Al año siguiente, en 1970, su segunda película Katzelmacher (un melodrama que muestra las relaciones de 4 parejas y un obrero griego) lo reivindicaría con la Crítica en forma de varios premios, incluido el Premio Nacional de Cine de 1970. En ese año Fassbinder sorprendería con una inusitada productividad, pues produciría algo de ocho filmes de diversas calidades y propuestas, así como trabajos para el cine y el teatro. Filmes suyos entrañables para mí son Las amargas lágrimas de Petra von Kant (1971) en que retrata la fragilidad de las relaciones amorosas mermadas e incluso trastocadas por la ambición, la codicia y lo ilusorio.
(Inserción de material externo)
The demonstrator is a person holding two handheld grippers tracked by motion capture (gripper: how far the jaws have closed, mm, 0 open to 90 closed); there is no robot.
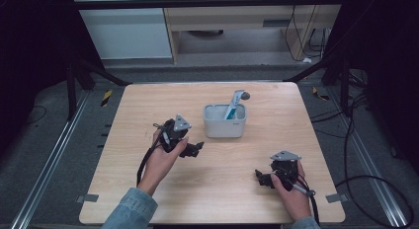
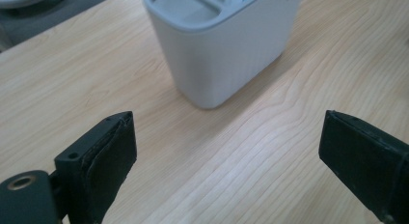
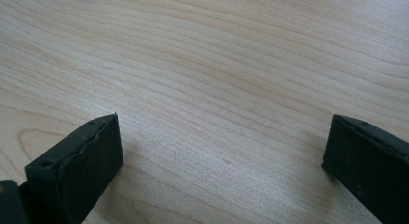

Así también lo es El Matrimonio de María Braun (1979), tildada por él como su película más hollywoodiense (no tanto por lo argumental como por lo estético, creo yo), una película de personajes en la que la protagonista María, una decidida e inteligente mujer (encarnada por una madura Hanna Schygulla), se propone hacerle frente a su miseria y en ello nos conduce por los dramáticos intersticios de una Alemania de posguerra que atosiga de desgracia a sus habitantes, llevándolos a hundirse en terrenos insospechados. La moral y el doble juego de lo prohibido y lo tentador, lo indefinido de los límites entre lo normal y lo demencial, la siempre incomprendida condición humana son algunas de las motivaciones presentes en su filmografía; aunque de todas ellas la que descuella es la forma de la muerte como frívola esperanza de lo vano y acaso como el sendero que el propio Fassibnder, finalmente, recorrió.

4 Comments

  1. Hola Oscar:

    Se te olvidó sumarle el adjetivo “amargas” a las lágrimas de la pobre Petra. Esa película es una maravilla, y siempre acude a mi memoria cuando me toca contemplar un teléfono, esperando por una llamada que me reviva o me mate.

    El ídolo de Fassbinder siempre fue Douglas Sirk, un alemán emigrado a Hollywood. Voy a traicionar un poco a Fassbinder al recordar con libertad sus palabras: “Las películas de Sirk tenían toda la apariencia prescrita por la industria holliwoodense, pero detrás del esplendor se escondía una tristeza profunda, un cuadro de infelicidad que contrastaba con el optimismo fácil de la mayoría de las producciones de ese entonces…”

    Yo vi varias películas de Sirk y Fassbinder tiene razón. Recomiendo una en particular: “Tarnished Angels”, con Rock Hudson y Mirna Loy.

    Otra cosa. En la lista de los mejores jugadores de fútbol de todos los tiempos, creo que Fassbinder incluye un solo latinoamericano: Garrincha.

    Su música favorita: le gustaban muchas cosas, pero guardaba especial cariño por The Platters (algunas de sus canciones son parte de la banda sonora de Las amargas lágrimas de Petra Von Kant). Ojo, también le encantaba Kraftwerk.

    Las películas que más recuerdo: La angustia corroe el alma, Bolwieser, Lola, Mamá Kuster marcha al cielo, La ruleta china, María Braun y Petra Von Kant.